Problem to work on: Please give the count of lines below that include "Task" and leave out everything else.

-=-=-

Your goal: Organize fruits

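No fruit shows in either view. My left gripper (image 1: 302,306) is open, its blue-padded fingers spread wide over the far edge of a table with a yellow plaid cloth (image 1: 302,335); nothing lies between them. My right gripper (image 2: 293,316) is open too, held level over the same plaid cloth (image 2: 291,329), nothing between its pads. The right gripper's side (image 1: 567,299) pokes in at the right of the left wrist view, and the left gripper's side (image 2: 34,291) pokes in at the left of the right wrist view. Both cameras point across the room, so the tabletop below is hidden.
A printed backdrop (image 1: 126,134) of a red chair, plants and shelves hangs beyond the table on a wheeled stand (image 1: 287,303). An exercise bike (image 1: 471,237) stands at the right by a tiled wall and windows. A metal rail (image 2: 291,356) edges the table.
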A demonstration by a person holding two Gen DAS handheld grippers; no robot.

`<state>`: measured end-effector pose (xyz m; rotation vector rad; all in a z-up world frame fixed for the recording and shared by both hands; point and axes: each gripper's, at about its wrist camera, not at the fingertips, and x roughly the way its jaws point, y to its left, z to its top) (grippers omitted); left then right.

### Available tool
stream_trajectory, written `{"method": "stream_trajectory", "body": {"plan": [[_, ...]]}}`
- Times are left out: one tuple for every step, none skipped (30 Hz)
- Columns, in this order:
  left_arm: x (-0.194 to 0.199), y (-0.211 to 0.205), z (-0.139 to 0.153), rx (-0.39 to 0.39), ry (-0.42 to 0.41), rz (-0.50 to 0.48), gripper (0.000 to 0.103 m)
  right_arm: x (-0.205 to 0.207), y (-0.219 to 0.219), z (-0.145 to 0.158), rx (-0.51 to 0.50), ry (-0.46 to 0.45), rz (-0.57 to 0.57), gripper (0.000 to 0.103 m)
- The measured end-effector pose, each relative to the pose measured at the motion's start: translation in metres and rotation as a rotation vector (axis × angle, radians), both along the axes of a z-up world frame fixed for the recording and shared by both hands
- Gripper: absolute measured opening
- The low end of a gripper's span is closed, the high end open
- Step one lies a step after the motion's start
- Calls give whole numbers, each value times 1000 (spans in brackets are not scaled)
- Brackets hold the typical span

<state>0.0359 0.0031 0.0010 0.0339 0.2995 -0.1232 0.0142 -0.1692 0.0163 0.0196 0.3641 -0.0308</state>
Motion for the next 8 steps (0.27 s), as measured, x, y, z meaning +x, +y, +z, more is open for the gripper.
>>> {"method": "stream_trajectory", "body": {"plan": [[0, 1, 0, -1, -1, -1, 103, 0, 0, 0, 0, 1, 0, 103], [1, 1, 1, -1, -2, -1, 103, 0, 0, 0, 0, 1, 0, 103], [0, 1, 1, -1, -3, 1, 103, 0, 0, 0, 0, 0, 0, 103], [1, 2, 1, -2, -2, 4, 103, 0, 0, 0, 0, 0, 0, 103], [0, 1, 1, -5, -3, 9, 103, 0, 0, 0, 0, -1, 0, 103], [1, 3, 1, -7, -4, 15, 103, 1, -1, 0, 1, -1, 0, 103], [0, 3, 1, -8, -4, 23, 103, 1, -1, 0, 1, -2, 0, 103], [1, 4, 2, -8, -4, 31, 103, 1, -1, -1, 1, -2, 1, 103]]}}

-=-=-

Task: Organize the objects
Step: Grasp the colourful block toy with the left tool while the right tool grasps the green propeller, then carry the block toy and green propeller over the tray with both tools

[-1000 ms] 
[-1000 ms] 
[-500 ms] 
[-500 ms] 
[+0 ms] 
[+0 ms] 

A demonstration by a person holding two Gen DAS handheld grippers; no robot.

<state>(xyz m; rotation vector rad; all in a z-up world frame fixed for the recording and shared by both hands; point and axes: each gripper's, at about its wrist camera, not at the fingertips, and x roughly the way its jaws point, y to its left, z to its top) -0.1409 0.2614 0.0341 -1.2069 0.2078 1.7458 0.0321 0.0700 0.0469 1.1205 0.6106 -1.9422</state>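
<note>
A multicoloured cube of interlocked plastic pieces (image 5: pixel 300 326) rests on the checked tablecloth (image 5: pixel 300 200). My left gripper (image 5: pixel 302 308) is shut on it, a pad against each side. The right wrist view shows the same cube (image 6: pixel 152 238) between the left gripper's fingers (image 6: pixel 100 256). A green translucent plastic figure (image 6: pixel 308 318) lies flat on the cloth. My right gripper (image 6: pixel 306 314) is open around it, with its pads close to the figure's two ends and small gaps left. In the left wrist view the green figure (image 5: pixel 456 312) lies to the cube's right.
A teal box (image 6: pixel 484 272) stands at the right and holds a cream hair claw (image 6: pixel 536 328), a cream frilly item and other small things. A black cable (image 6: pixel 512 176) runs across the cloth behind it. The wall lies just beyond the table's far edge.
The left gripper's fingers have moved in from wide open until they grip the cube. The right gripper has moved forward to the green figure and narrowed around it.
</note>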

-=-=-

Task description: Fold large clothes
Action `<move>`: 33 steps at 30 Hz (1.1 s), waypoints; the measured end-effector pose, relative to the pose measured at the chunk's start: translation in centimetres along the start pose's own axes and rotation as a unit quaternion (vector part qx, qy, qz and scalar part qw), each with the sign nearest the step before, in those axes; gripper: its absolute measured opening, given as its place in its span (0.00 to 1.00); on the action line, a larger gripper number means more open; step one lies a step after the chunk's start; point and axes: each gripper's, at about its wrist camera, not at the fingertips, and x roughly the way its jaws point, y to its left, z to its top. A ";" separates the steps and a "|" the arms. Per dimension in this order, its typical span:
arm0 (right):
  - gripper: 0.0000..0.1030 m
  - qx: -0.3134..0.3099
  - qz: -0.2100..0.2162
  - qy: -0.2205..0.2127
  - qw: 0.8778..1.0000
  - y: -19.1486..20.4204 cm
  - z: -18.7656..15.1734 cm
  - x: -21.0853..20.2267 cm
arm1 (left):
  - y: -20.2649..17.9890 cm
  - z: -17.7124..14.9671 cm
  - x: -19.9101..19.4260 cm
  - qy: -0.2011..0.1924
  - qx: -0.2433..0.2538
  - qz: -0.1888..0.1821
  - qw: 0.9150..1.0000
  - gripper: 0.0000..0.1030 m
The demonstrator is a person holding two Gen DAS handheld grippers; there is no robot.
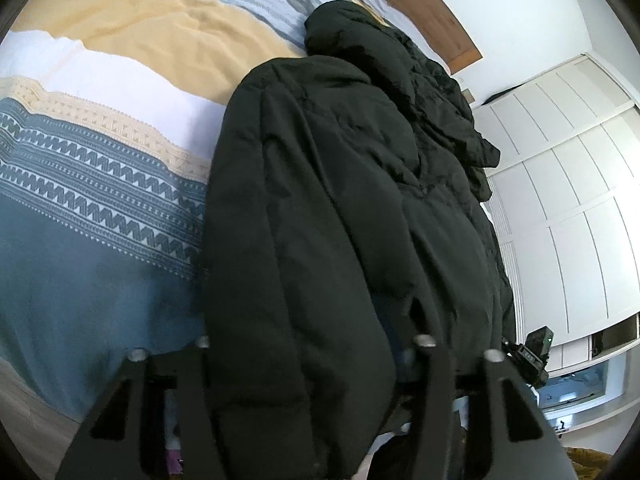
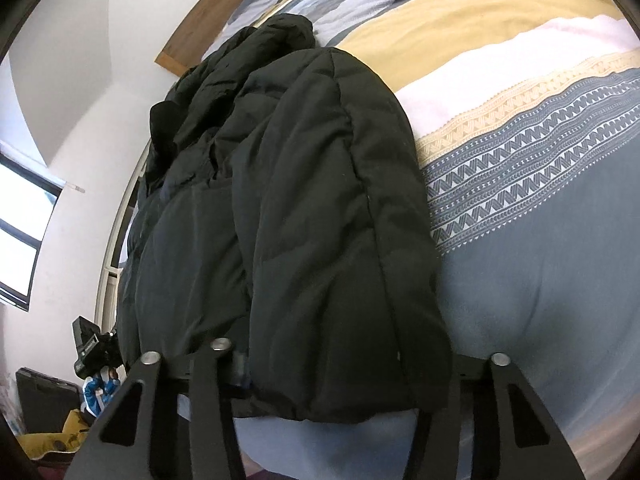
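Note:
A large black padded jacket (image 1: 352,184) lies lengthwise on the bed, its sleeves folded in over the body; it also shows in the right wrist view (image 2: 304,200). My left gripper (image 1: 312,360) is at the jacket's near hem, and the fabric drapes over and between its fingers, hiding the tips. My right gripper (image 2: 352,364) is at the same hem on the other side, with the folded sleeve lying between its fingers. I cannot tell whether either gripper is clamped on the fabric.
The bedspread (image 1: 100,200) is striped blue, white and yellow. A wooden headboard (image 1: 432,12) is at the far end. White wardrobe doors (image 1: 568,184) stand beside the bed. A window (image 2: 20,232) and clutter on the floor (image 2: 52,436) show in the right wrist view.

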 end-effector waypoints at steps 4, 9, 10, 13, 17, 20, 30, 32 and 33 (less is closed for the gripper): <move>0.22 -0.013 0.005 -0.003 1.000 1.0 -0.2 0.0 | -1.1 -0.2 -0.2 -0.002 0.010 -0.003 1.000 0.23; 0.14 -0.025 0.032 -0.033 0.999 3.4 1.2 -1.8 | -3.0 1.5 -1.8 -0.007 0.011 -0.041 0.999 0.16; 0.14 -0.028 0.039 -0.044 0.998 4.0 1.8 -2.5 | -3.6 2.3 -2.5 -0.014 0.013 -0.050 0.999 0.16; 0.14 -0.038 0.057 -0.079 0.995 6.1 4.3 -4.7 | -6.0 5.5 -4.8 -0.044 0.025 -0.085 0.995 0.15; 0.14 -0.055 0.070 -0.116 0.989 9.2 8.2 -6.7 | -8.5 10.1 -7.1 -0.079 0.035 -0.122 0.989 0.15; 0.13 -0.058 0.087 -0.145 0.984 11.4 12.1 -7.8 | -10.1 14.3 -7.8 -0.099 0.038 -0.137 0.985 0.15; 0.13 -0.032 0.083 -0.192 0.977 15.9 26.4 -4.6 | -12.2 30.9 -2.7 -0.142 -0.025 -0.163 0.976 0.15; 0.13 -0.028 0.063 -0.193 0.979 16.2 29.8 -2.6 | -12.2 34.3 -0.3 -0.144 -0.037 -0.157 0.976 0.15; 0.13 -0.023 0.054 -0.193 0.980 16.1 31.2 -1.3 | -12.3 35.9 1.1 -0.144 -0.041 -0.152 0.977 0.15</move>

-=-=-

Response: 2